なお、日付不明ではあるが、その商品容器(缶)の写真とともに「S&B赤缶カレー粉」の記載をもって言及されているものがある(甲20)。

(オ)上記(ア)ないし(エ)を総合勘案すれば、本件カレー粉は、60年以上にわたり、商品容器(缶)のデザインを変えることなく、請求人により継続して製造、販売されており、少なくとも、2008年(平成20年)頃から2016年(平成28年)頃までの間、カレー粉市場において、約80%のシェアを占めていたと推認し得るものである。

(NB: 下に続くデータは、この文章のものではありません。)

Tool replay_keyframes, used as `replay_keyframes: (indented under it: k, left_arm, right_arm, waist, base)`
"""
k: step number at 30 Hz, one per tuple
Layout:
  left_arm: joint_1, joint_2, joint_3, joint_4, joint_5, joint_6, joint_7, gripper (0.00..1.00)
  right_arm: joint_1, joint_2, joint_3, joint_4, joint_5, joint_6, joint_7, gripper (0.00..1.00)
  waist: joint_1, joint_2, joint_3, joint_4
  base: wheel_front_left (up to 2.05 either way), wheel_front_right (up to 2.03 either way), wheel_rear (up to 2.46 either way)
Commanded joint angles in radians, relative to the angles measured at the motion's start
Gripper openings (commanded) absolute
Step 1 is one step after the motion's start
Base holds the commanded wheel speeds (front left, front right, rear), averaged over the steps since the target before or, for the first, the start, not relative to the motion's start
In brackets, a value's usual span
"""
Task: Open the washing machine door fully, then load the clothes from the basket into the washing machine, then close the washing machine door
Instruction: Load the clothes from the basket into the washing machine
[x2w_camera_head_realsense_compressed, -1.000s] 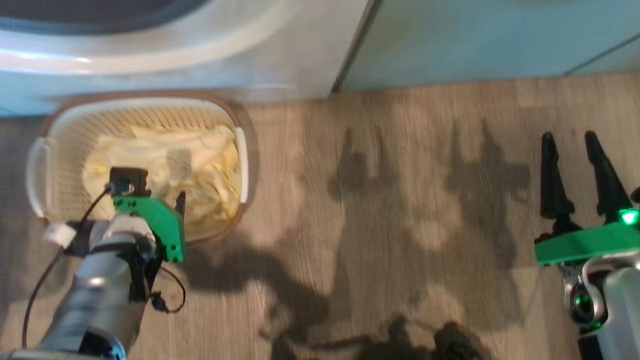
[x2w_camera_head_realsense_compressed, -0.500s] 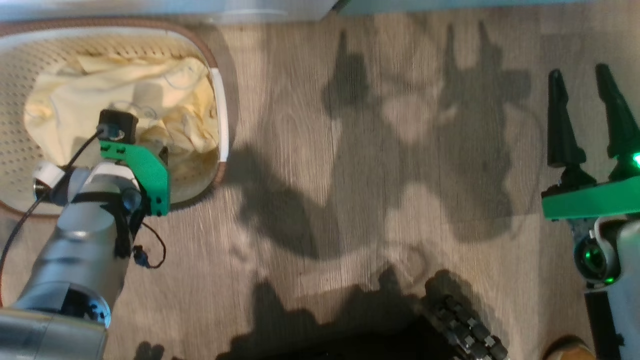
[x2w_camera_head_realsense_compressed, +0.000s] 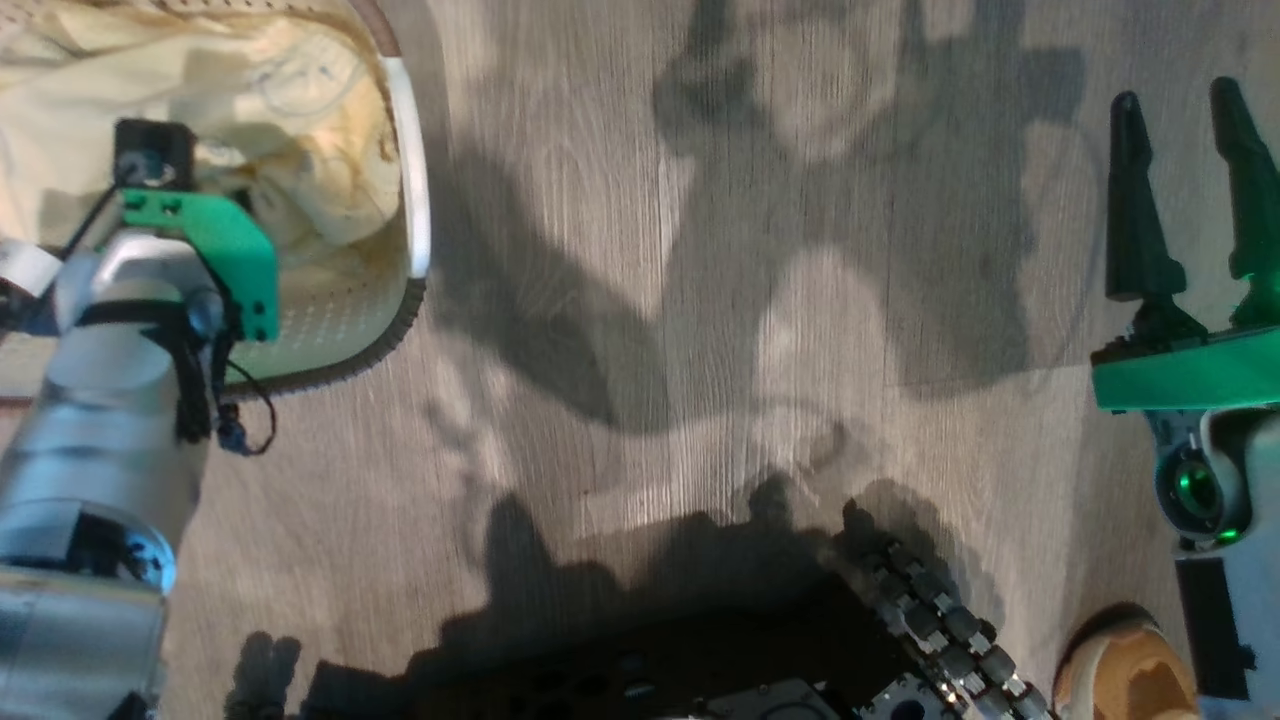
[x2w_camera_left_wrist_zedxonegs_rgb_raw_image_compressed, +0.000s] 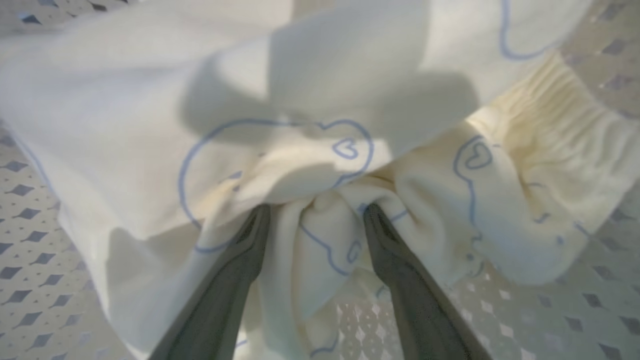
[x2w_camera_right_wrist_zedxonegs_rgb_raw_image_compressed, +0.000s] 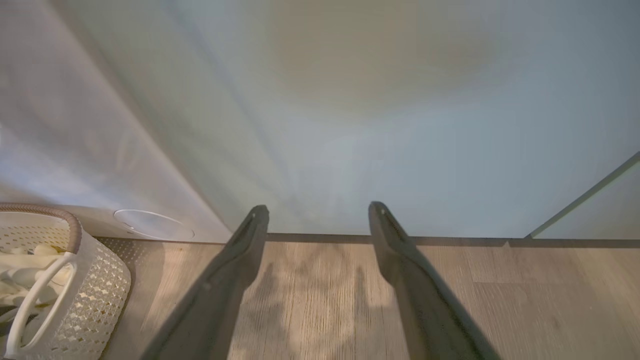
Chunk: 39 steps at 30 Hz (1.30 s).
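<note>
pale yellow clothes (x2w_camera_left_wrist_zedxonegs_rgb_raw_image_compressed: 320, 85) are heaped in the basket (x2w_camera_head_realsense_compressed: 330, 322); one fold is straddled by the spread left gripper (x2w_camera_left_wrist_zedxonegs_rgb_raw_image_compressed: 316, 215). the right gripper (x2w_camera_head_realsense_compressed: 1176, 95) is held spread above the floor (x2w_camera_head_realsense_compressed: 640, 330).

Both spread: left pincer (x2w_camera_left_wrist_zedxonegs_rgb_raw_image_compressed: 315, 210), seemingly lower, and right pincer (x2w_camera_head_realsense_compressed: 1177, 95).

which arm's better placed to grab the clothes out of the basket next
Left. The left gripper is open with its fingers pushed into the clothes inside the basket, a fold between them. The right gripper, also open, hangs over the floor, apart from the basket.
</note>
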Motion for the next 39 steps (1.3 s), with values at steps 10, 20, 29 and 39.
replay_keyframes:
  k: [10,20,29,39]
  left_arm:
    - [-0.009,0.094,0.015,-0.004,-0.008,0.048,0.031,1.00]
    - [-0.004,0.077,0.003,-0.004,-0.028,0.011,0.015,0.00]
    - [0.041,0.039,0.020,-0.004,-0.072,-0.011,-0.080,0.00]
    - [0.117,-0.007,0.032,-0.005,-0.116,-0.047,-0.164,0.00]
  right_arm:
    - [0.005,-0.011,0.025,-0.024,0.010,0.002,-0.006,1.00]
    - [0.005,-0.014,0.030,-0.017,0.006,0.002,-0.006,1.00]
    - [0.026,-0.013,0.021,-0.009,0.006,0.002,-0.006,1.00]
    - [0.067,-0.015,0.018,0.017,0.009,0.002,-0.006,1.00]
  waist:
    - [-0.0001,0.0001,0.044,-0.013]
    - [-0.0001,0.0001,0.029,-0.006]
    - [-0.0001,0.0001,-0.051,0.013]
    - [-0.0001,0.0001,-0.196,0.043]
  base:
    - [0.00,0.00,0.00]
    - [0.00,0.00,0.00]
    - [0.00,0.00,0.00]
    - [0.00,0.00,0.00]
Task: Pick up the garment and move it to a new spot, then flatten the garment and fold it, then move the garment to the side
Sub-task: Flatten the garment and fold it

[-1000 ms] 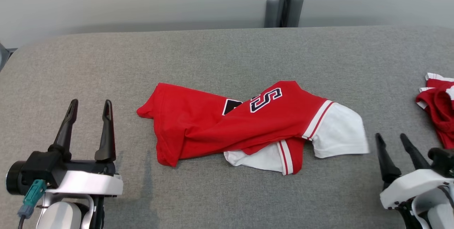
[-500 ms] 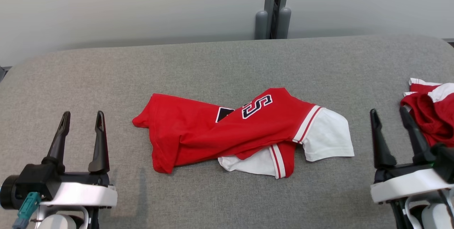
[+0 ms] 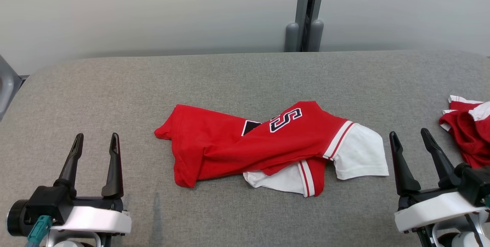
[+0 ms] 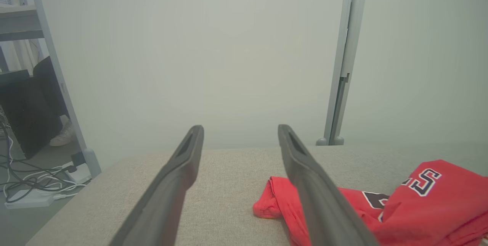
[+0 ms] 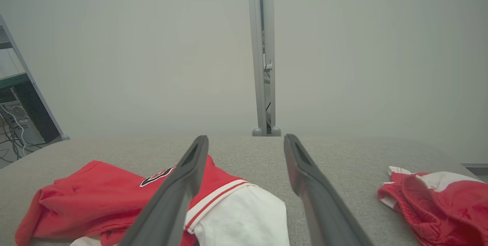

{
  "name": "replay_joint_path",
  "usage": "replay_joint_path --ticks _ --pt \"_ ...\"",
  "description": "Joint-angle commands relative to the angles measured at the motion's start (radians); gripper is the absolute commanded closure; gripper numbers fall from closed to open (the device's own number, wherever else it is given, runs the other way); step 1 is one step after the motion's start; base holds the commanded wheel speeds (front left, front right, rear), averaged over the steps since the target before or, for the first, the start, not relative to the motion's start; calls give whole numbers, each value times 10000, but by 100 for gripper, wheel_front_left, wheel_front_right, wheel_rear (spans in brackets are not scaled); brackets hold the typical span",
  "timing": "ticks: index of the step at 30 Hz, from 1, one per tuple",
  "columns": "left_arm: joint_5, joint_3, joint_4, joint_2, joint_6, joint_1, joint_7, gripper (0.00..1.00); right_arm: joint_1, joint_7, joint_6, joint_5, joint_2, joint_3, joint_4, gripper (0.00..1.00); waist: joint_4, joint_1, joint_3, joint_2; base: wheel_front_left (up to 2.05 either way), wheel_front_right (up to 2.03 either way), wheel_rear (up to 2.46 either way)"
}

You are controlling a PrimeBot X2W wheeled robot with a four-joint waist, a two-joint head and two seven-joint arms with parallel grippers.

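Orientation: the red short-sleeved jersey with white sleeves and striped cuffs (image 3: 268, 143) lay with its long axis running left to right across the head view, slightly slanted. The white sleeve end pointed toward the robot's right and the bunched red end toward its left.
Location: middle of the grey fabric-covered table (image 3: 245, 74), between the two grippers and apart from both.
Appearance: crumpled and folded over itself. A navy letter "S" with a white outline faced up near the far edge, and a second white sleeve stuck out at the near edge.
Left gripper (image 3: 97, 136): fingers spread wide, nothing held, over bare table to the jersey's left.
Right gripper (image 3: 408, 133): fingers spread wide, nothing held, near the white sleeve.
Left wrist view: the bunched red end lay beside one finger, and loose white cables (image 4: 34, 188) lay on the floor past the table edge.
Right wrist view: the white sleeve lay below the fingers, and a crumpled red mesh garment with white trim (image 5: 438, 196) lay further right.
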Motion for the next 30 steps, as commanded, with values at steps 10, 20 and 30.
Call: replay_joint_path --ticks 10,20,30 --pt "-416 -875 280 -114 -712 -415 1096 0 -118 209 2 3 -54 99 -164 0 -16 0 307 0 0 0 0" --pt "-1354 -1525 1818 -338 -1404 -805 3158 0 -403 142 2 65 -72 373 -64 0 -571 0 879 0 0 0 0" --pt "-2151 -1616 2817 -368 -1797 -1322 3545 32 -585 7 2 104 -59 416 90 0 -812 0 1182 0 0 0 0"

そうすると、本件カレー粉は、その商品容器(缶)、すなわち、円筒状の商品容器(缶)の側面部分を赤色(本願商標を構成する赤色と同じ色彩と認識され得るもの。)で彩色し、かつ、その側面部分の正面に「S&B」の文字を白色で大書するほか、「特製ヱスビーカレー」の文字等を白色で表してなるものをもって、請求人の業務に係るカレー粉として、需要者の間で相当程度広く認識されているとはいえるものの、その商品容器(缶)や、白色で表された「S&B」の文字等を捨象した赤色の色彩のみが分離して観察され、需要者において強く支配的な印象をもって認識されているとはいい難い。

そして、上記本件カレー粉に対する需要者の認識は、例えば、記事や個人のブログ情報等で本件カレー粉に言及する際に、それを「S&B(ヱスビー)の赤缶(カレー粉)」などと記載しており、色彩(赤色)のみをもってそれを指す記載とはなっていないことからもうかがえる。

そうすると、本願商標は、請求人の主張及び同人提出の証拠をみても、需要者が何人かの業務に係る商品であることを認識することができない商標というべきである。

(2)まとめ

以上によれば、本願商標は、需要者が何人かの業務に係る商品であることを認識することができない商標であり、商標法第3条第1項第6号に該当するものであるから、登録することができない。

よって、結論のとおり審決する。